News Tribune

Peru bans spring leaf burning for 2022; Fall burning still allowed

Amendment was created to stop the burning of wet leaves

The Peru City Council amended its leaf burning ordinance as it will no longer allow spring leaf burning starting in 2022. This ban will be in effect from April 1 through May 31.

Open burning of leaves will be permitted from Oct 1 through Nov. 30 between the hours of 10 a.m. and 4 p.m. Burning will not be allowed on Sundays, Mondays and federally designated holidays.

All other burning regulations will remain unchanged under this amendment including that the burning must take place at least 20 feet from any structure, no burning within 48 hours of a half-inch rainfall and burning must take place on private property.

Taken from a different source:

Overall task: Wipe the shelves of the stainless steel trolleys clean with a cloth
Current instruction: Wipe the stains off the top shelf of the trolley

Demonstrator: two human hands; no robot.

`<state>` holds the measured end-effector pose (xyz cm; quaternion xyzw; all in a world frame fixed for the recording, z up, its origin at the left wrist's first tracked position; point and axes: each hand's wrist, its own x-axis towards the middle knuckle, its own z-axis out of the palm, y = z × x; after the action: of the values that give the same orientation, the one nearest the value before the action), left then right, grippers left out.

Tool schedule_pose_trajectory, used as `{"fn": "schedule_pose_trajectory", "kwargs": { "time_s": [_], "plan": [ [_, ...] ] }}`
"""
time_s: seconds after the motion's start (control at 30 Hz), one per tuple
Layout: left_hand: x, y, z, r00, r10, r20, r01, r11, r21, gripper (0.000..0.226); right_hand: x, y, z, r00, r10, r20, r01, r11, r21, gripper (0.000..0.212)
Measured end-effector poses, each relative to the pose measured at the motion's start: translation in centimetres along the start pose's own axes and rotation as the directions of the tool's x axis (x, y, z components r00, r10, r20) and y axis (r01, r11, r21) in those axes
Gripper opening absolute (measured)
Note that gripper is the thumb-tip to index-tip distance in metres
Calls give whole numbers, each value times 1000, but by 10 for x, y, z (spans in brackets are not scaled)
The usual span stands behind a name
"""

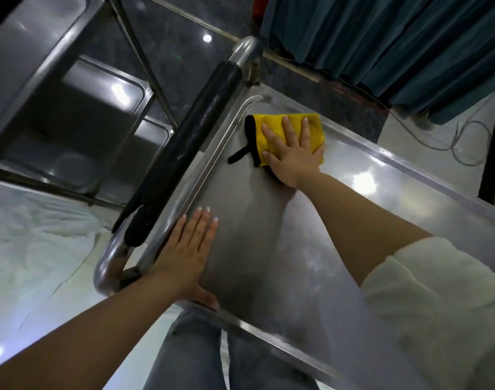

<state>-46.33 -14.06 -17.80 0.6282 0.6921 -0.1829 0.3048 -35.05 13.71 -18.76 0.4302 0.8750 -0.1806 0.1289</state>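
Observation:
A yellow cloth (271, 123) with a black edge and loop lies on the top shelf (269, 235) of a stainless steel trolley, near its far left corner. My right hand (292, 153) presses flat on the cloth with the fingers spread. Near the front left corner my left hand (187, 254) rests flat on the shelf, fingers together, thumb over the front rim, holding nothing.
The trolley's handle bar (184, 153), wrapped in black padding, runs along the shelf's left side. A second steel trolley (72, 108) with lower shelves stands to the left. Teal curtains (395, 46) and a loose cable (451, 144) are at the back right. White sheeting (35, 243) lies at the left.

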Motion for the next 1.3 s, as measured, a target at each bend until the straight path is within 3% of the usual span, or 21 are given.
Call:
{"fn": "schedule_pose_trajectory", "kwargs": {
  "time_s": [0.2,0.43,0.6,0.93,1.07,1.17,1.3],
  "plan": [
    [-2,3,-6,1000,-14,14,14,999,37,153,-1,25,-7,999,-44,-26,44,999,-8,57],
    [-2,5,-8,1000,-23,21,22,999,43,155,-80,103,6,960,262,-103,-253,963,86,56],
    [-2,3,-5,1000,-21,2,21,999,32,158,-116,75,30,920,383,-84,-372,921,117,56],
    [-14,4,-7,993,8,-119,10,988,154,156,-168,-65,80,984,177,-28,-177,984,22,61],
    [-30,9,2,977,2,-213,40,980,194,143,-203,-67,93,994,96,-45,-98,994,-39,61],
    [-48,2,21,962,-73,-264,108,987,121,127,-247,-45,103,997,37,-63,-44,993,-113,58],
    [-75,-9,53,969,-83,-232,88,996,13,115,-283,-45,112,978,195,-73,-200,977,-76,58]
  ]
}}
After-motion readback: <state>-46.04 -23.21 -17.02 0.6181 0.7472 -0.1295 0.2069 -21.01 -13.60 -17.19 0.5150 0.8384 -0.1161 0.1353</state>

Mayor Ken Kolowski said this change is something he believes will benefit many residents of the city and will take some getting used to for some moving forward.

“You can still do your fire pits and things like that,” Kolowski said. “We’re eliminating the wet leaves and spring burning. Again, it’s a work in progress and if there’s hiccups or bumps along the way, a team will jump on it.”

Kolowski mentioned while much of this change will need to be done on a see-as-it-happens approach, the city may be willing to take out the leaf collection machines in the spring depending on manpower, availability and demand.

“That’s an option that we might have to do, we don’t know,” Kolowski said. “This will just make our community healthier, safer and I think overall it is a positive thing for the city of Peru.”

The announcement this change may be in the works came after the Oct 11 meeting as Kolowski asked for public input concerning the ordinance.

Since then many aldermen have fielded calls from residents asking for specifics on the proposed changes.

Alderman Jason Edgcomb mentioned during Monday’s meeting he wanted to make sure the residents were clearly told what the change will be as there seemed to be some confusion.

“I took a few phone calls on this from people that asked a lot of questions about it,” Edgcomb said. “I think that if we’re going to pass this we need to make sure everybody out there who does burn regularly and correctly does understand what their options are for not doing that now.”

The city will explore attaching the information on this change with the city bills, add it to the updated city calendar and promote the change over social media when spring draws near.